_PROBLEM DESCRIPTION_
Where the line with "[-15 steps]" appears below, start writing out lines exactly, and finish with the line with "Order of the", which is included; write out nothing else.

[Dataset items]
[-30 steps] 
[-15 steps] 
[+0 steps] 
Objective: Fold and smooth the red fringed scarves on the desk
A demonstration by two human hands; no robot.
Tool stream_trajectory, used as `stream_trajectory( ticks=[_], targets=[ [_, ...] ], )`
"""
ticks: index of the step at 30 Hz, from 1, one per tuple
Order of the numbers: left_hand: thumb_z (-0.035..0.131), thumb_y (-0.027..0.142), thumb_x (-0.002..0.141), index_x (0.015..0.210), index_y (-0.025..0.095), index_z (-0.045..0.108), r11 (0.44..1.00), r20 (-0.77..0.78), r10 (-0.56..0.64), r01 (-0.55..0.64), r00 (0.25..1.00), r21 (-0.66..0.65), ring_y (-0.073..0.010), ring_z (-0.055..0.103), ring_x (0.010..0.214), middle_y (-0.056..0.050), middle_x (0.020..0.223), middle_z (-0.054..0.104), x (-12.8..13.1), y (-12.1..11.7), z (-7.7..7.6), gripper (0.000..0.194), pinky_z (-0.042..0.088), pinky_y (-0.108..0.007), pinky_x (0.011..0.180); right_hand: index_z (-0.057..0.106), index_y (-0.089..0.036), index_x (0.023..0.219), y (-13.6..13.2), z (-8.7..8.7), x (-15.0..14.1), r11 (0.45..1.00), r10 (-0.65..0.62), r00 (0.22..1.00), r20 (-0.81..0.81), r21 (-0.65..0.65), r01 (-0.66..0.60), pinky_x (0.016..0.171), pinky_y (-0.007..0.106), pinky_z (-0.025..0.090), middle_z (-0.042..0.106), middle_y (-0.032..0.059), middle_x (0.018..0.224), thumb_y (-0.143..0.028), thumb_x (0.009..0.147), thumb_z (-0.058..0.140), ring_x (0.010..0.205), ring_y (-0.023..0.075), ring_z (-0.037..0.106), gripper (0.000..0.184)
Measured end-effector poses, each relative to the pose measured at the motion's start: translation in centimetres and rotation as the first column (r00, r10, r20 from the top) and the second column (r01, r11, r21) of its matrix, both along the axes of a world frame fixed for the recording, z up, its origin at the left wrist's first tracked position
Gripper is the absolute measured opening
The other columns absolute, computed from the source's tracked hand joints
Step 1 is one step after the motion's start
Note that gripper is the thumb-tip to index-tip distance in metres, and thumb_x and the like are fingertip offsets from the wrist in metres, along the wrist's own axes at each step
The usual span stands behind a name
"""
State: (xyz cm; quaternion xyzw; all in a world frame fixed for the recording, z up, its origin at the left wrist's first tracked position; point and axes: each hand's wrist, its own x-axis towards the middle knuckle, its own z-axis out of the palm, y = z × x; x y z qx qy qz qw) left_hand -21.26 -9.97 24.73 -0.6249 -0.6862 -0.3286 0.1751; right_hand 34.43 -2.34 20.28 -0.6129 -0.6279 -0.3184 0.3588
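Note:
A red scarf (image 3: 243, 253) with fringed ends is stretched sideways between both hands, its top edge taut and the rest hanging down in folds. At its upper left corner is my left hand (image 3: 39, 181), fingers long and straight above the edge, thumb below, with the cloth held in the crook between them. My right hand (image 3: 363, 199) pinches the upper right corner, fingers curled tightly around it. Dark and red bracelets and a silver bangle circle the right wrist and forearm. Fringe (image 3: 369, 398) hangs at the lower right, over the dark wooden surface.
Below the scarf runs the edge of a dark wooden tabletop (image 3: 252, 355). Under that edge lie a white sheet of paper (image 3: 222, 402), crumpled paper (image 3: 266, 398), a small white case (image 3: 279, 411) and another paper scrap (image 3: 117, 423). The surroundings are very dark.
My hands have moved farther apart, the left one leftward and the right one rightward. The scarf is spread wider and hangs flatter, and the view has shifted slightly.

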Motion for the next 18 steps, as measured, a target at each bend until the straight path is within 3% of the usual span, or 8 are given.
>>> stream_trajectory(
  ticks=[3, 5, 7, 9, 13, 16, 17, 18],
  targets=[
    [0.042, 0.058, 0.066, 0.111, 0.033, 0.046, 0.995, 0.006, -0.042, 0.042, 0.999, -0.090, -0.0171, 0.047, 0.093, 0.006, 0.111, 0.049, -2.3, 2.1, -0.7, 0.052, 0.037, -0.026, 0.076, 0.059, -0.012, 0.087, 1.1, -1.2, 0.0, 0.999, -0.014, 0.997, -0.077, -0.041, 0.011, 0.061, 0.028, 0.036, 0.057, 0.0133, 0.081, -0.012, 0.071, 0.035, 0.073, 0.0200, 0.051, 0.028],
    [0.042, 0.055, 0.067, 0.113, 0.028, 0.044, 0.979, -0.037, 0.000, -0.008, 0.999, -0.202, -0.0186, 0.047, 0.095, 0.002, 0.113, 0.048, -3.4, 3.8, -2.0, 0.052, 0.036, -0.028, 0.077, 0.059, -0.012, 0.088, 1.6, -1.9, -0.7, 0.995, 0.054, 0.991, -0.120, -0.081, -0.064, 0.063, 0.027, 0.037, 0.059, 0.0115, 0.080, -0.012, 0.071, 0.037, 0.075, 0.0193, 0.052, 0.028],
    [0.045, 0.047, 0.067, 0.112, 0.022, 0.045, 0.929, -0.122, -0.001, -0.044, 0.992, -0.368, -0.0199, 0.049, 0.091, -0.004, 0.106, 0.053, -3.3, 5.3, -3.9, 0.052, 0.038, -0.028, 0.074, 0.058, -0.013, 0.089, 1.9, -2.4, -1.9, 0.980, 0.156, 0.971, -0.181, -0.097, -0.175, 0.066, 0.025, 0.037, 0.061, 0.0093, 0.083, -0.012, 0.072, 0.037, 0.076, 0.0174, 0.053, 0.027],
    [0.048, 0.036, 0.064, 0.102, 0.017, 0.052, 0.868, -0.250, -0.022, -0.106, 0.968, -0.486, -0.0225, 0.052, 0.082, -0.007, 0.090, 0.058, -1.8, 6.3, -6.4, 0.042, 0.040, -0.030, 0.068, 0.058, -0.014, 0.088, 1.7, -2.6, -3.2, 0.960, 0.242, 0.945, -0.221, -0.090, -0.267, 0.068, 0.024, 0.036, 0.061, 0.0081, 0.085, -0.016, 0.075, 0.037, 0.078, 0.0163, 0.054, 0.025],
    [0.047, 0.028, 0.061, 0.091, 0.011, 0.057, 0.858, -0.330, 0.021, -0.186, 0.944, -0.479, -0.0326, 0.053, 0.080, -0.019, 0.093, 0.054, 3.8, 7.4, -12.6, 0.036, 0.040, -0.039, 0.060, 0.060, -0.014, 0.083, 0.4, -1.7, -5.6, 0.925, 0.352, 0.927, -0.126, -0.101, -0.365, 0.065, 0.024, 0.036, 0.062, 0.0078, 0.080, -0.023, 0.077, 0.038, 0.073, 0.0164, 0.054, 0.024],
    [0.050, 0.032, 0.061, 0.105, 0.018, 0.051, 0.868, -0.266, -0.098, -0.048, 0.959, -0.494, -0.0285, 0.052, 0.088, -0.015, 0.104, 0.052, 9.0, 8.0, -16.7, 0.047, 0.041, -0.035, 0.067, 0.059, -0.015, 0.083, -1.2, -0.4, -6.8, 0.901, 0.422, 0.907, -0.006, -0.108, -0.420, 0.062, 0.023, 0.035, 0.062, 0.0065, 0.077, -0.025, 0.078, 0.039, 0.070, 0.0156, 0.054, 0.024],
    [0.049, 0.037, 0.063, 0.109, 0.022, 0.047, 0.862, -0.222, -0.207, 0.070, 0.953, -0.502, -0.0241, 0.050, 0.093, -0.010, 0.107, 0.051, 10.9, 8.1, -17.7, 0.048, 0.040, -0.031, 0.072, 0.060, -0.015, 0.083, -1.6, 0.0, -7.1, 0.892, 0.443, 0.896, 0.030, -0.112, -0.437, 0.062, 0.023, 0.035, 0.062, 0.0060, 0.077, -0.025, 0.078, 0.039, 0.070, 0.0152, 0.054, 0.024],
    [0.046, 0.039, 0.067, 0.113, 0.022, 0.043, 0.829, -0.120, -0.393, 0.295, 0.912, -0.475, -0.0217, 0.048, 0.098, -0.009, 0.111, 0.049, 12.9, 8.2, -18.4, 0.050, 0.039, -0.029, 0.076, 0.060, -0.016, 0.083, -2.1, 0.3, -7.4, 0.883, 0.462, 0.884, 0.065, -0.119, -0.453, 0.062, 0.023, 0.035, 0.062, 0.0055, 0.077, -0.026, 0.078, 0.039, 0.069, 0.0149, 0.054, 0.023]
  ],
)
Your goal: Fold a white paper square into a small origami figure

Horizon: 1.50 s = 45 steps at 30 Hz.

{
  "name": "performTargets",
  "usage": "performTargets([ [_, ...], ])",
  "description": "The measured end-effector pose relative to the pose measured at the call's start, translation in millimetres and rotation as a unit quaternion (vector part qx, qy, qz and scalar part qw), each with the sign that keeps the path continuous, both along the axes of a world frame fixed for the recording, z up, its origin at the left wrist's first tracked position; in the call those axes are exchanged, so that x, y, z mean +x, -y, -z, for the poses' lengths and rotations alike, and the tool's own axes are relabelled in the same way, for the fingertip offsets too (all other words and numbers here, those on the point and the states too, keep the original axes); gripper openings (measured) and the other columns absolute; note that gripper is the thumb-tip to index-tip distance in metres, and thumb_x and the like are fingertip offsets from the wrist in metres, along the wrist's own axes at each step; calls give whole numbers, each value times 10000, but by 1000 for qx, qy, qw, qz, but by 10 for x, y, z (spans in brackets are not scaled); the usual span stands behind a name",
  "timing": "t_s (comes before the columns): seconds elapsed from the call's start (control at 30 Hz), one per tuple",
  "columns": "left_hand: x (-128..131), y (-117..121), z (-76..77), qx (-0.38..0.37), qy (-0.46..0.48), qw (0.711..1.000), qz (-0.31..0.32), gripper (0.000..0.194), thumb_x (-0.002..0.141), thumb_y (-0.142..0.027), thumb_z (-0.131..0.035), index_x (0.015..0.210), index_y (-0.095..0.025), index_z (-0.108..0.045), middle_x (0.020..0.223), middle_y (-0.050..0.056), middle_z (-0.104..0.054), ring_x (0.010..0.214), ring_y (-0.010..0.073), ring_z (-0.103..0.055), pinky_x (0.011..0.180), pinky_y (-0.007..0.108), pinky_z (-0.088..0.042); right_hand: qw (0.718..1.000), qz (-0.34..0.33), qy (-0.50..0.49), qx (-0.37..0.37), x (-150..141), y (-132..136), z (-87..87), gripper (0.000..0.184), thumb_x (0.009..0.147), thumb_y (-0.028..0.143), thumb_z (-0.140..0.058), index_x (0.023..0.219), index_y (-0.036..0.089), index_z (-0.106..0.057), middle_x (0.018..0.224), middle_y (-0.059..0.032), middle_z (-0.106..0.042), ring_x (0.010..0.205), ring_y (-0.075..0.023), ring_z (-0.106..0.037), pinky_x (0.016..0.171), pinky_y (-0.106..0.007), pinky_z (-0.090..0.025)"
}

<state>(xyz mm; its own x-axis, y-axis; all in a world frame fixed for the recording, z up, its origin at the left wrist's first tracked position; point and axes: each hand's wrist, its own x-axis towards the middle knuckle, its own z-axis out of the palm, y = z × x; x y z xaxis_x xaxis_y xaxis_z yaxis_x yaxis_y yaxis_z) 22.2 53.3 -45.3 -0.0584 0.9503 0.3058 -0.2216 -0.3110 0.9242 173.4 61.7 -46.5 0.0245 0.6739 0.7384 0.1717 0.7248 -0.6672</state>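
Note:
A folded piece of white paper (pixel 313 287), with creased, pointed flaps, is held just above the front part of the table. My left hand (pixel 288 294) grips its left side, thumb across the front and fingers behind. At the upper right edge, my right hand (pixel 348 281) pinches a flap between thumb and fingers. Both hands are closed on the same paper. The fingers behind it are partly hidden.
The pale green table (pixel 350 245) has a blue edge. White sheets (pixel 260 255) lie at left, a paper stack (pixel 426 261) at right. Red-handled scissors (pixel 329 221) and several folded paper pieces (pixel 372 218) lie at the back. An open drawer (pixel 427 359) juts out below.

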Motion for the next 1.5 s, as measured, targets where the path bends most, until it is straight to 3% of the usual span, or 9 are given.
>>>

_RESULT_
[-15 steps] 
[+0 steps] 
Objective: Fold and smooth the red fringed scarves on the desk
A demonstration by two human hands; no robot.
Tool stream_trajectory, used as `stream_trajectory( ticks=[_], targets=[ [_, ...] ], )`
"""
ticks: index of the step at 30 Hz, from 1, one per tuple
Order of the numbers: left_hand: thumb_z (-0.035..0.131), thumb_y (-0.027..0.142), thumb_x (-0.002..0.141), index_x (0.015..0.210), index_y (-0.025..0.095), index_z (-0.045..0.108), r11 (0.44..1.00), r20 (-0.77..0.78), r10 (-0.56..0.64), r01 (-0.55..0.64), r00 (0.25..1.00), r21 (-0.66..0.65), ring_y (-0.073..0.010), ring_z (-0.055..0.103), ring_x (0.010..0.214), middle_y (-0.056..0.050), middle_x (0.020..0.223), middle_z (-0.054..0.104), x (-12.8..13.1), y (-12.1..11.7), z (-7.7..7.6), gripper (0.000..0.194), pinky_z (-0.042..0.088), pinky_y (-0.108..0.007), pinky_x (0.011..0.180); right_hand: index_z (-0.057..0.106), index_y (-0.089..0.036), index_x (0.023..0.219), y (-13.6..13.2), z (-8.7..8.7), x (-15.0..14.1), r11 (0.45..1.00), r10 (-0.65..0.62), r00 (0.22..1.00), r20 (-0.81..0.81), r21 (-0.65..0.65), r01 (-0.66..0.60), pinky_x (0.016..0.171), pinky_y (-0.007..0.106), pinky_z (-0.025..0.090), middle_z (-0.042..0.106), middle_y (-0.032..0.059), middle_x (0.018..0.224), thumb_y (-0.143..0.028), thumb_x (0.009..0.147), thumb_z (-0.058..0.140), ring_x (0.010..0.205), ring_y (-0.023..0.075), ring_z (-0.037..0.106), gripper (0.000..0.184)

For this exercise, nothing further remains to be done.